Seguridad en una sola toma: Parcheado de LLMs afinados con una única instancia
Safety at One Shot: Patching Fine-Tuned LLMs with A Single Instance
January 5, 2026
Autores: Jiawen Zhang, Lipeng He, Kejia Chen, Jian Lou, Jian Liu, Xiaohu Yang, Ruoxi Jia
cs.AI
Resumen
El ajuste fino de modelos de lenguaje grandes (LLM) alineados con la seguridad puede comprometer sustancialmente su seguridad. Los enfoques anteriores requieren muchas muestras de seguridad o conjuntos de calibración, lo que no solo genera una sobrecarga computacional significativa durante el realineamiento, sino que también provoca una degradación notable en la utilidad del modelo. Contrario a esta creencia, demostramos que la alineación de seguridad puede recuperarse completamente con solo un único ejemplo de seguridad, sin sacrificar la utilidad y a un costo mínimo.
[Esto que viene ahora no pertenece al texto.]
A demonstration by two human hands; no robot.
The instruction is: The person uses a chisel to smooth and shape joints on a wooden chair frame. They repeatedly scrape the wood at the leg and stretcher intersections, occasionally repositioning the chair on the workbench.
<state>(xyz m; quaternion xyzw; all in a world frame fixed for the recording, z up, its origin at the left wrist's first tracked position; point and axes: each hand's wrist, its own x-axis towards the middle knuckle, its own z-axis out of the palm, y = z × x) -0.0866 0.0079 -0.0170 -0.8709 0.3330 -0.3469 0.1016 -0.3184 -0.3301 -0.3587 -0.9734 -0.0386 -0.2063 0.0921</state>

Notablemente, esta recuperación es efectiva independientemente del número de ejemplos dañinos utilizados en el ajuste fino o del tamaño del modelo subyacente, y la convergencia se logra en solo unas pocas épocas. Además, descubrimos la estructura de bajo rango del gradiente de seguridad, lo que explica por qué es posible una corrección tan eficiente. Validamos nuestros hallazgos en cinco LLM alineados con la seguridad y múltiples conjuntos de datos, demostrando la generalidad de nuestro enfoque.
English
Fine-tuning safety-aligned large language models (LLMs) can substantially compromise their safety. Previous approaches require many safety samples or calibration sets, which not only incur significant computational overhead during realignment but also lead to noticeable degradation in model utility. Contrary to this belief, we show that safety alignment can be fully recovered with only a single safety example, without sacrificing utility and at minimal cost. Remarkably, this recovery is effective regardless of the number of harmful examples used in fine-tuning or the size of the underlying model, and convergence is achieved within just a few epochs. Furthermore, we uncover the low-rank structure of the safety gradient, which explains why such efficient correction is possible. We validate our findings across five safety-aligned LLMs and multiple datasets, demonstrating the generality of our approach.